– Не обидит, – повторила.
И была спущена на пол, чтобы смогла делать то, что захочу.
Здесь было почти так же, как и у меня, только там, где стояли мои полки с игрушками, были расположены полки с книгами. Много книг. Я бы даже сказала, очень много. Все они старательно протирались исключительно им самим в моменты, наверное, скуки, потому пыли на своей поверхности не имели вообще, в отличие от других мест, вроде стола, к которому мужчина даже не прикасался, в том числе пресекал попытки женщин стаи прибраться здесь.
Папа будто хотел остановить время, ожидая чего-то, что никогда не случится. Словно ждал, игнорируя летящие мимо года.
– На средней полке, – сел в своё кресло у очага он, – я решил поставить его поближе к свету, но ему нравится быть в тени.
Я решительно подошла к одному из стеллажей и застыла напротив.
– Грамандин! – закричала, понимая, что он запомнил.
И не просто запомнил, а нашёл вымерший экземпляр, только чтобы он был у меня!
– Пришлось порыскать по Танатосу, – хвастливо заявил он, – но тебе это было важно, паучок. А значит… ты сможешь простить мне то сожжённое поле? Я обещаю, что восстановлю его, как только этот цветочек даст семена.
Я прижала пальцы к закрытому бутончику и села на пол, понимая, что чувств стало даже выше, чем под горло. Из-за чего отцу пришлось брать меня на руки и успокаивать, когда по его шатру разнёсся мой благодарный рев.
– Я больше не буду, Лесси, – прошептал он над моей уткнувшейся в его плечо головой, – обещаю, что никогда не сломаю и не поврежу то, что было или будет для тебя дорого.
Я шмыгнула носом.
А после поняла – он был не просто хорошим отцом. Он оставался и останется лучшим. Для меня точно. Кто бы что не говорил и во что бы не верил.
– Посадим его в саду и огородим барьером или ты хочешь оставить его в своей комнате? Только учти, что тебе нужно будет за ним ухаживать, – отвлекающе начал папа, – в любом случае.
Мы посадили его у качели. Той самой, у которой я никогда не разрешала играть другим детям.
Дерево, на которое она была повешена, было обнесено небольшим заборчиком из синих ветвистых кустов по всему периметру, и я, в отличие от других, могла и любила забираться на вторую ветку снизу, садиться на неё и наблюдать за тем, что происходит в стае. Оно было высоким и ветвистым, как очень древняя ива, с неровной, будто «канатной» корой и вечно шатающимися даже на небольшом ветру ветвями, в свою очередь укрывающими меня от глаз всех.

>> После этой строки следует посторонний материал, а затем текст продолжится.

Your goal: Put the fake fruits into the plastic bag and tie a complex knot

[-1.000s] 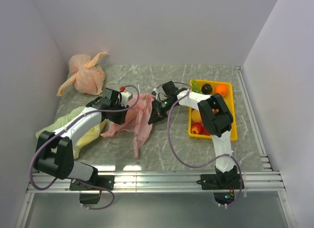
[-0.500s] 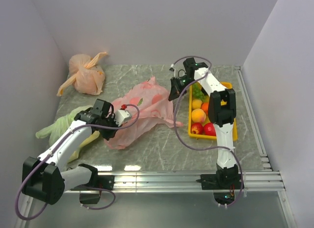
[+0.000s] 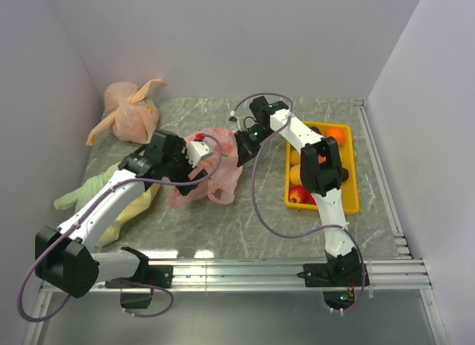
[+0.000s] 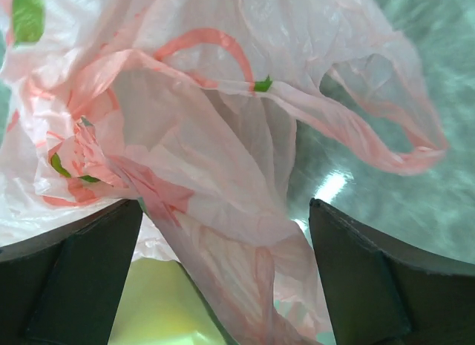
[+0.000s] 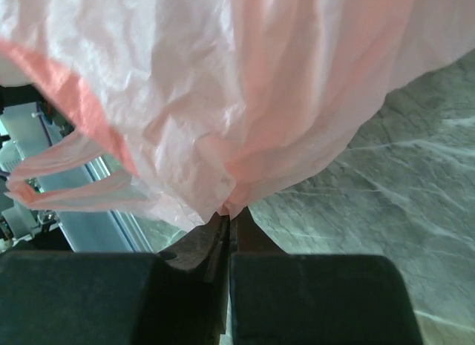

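While the right gripper [image 5: 226, 225] pinches the bag [image 3: 219, 174], the left gripper [image 4: 223, 205] gapes open around its film; bag lies slumped on the surface [image 3: 245, 226]. Fruits [image 3: 298, 194] sit in the tray [image 3: 354, 189], so this looks like the bag-opening step. Next move likely needs the mouth spread.

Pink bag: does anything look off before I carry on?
The pink bag lies crumpled and collapsed, with no open mouth showing. The right gripper pinches just a fold, and the left gripper is open around it. The fruits sit in the yellow tray.
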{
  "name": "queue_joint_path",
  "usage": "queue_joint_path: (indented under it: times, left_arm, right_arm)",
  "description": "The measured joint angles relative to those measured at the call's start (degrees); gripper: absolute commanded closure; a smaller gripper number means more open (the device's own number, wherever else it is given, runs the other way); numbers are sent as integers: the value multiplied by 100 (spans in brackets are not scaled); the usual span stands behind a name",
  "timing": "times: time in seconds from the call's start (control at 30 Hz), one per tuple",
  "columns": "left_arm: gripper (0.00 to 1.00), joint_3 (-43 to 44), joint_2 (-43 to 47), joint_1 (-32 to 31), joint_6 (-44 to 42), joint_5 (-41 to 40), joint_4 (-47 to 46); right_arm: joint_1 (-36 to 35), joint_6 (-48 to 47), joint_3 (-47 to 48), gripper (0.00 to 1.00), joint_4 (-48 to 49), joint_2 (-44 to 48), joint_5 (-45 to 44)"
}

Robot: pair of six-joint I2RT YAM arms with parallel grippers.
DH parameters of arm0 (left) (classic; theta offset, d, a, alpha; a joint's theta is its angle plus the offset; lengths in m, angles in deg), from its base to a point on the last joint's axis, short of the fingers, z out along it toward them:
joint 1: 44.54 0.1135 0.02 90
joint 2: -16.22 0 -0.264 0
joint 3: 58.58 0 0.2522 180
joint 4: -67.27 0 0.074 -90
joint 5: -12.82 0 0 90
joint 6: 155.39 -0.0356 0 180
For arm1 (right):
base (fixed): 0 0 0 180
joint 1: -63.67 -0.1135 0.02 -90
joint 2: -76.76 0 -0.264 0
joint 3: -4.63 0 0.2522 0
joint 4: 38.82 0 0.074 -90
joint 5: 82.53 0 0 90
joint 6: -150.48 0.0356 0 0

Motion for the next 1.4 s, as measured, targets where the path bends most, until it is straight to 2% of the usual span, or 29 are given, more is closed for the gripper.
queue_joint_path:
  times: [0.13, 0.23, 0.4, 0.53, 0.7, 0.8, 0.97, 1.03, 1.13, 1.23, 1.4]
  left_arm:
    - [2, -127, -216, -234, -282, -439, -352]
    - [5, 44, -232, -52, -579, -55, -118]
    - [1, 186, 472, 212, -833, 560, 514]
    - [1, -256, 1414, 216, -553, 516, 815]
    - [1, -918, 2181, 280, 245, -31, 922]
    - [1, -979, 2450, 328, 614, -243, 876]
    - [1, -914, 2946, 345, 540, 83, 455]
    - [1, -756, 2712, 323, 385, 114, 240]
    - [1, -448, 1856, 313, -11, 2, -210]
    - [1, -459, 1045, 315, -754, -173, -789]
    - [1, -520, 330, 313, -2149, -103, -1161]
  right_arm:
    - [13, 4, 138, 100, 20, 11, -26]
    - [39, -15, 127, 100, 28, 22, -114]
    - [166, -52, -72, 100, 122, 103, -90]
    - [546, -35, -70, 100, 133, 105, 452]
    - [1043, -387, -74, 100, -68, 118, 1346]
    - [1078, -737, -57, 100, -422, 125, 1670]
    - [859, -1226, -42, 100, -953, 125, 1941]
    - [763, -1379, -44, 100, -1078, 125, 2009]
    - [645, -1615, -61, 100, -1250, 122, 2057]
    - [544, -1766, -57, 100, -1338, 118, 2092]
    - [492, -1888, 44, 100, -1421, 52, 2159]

Но только не сейчас. Сейчас я наблюдала за тем, как срубают никому не нужные кусты оградки, а болтающая ногами рядом Нира грызет собственные ногти, вызывая во мне странные чувства.
Висталки определённо были немного не в себе – помимо того, что жутко развязными по сравнению с другими девушками Танатоса, так ещё и сами у себя на уме, не стесняясь никого. Какая леди, например, будет сидеть на дереве и с упоением заниматься непотребствами? В такие моменты я задумывалась о том, какая тогда была Ариэлла, раз восхваляющие её приспешницы поступали… вот так?

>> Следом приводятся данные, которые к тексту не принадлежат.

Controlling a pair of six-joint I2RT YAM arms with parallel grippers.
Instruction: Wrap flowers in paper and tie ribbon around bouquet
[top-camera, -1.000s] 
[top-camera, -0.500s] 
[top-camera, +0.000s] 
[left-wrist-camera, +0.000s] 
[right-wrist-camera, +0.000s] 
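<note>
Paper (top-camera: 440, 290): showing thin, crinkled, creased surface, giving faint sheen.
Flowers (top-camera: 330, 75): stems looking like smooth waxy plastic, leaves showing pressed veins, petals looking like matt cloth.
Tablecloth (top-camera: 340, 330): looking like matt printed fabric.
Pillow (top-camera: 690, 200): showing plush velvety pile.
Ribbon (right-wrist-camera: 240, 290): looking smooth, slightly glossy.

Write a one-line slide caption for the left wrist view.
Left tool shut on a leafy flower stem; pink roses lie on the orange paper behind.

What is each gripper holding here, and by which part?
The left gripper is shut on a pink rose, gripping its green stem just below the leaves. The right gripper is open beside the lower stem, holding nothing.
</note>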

– Как относятся друг к другу висталки и русалки? – решила спросить я.
Ведь обе расы были сумасбродными, состояли исключительно из женщин, а ещё «вольнолюбивыми», если можно было их так назвать.
– Дружили, – отвлеклась от своих пальцев Нирралин, – до того момента, как на их главный дворцовый комплекс не свалился наш монастырь.
Она рассмеялась и вмиг погрустнела.
– Серафима нас теперь стороной обходит, а ещё, скорее всего, презрительно фыркает! В том-то мире. Нас же там нету.
– На Деймосе? – поинтересовалась у неё, – мы проплывали мимо шпиля Маасдафаля.
Она заинтересованно меня оглядела, вцепившись напряженно в ветку дерева.
– Погнутого? – её глаза сверкнули.
Я помахала головой, вспоминая, что он был самым ровным, что я вообще видела.
– Жаль, – протянула она, – значит не тот.
– Почему ваш монастырь упал? И откуда упал? – я прижала ноги к груди и откинулась спиной на ствол дерева.
А женщина задумчиво улыбнулась небу.
– Висел себе спокойно в небе, а потом как упал… – в её глазах появилась грусть, – Элли умерла.
Я решила было промолчать, но не смогла сдержать детского порыва любопытства:
– Почему ты говоришь, что она умерла, если до этого говорила, что она в стазисе?
– Помнишь, как я шибанула по голове твоего Вольтеровского друга в том борделе?
Я кивнула.
– Это висталочий стазис – он отличается от обычного кучей всего. По большей части тем, что его как правило поддерживает именно носитель.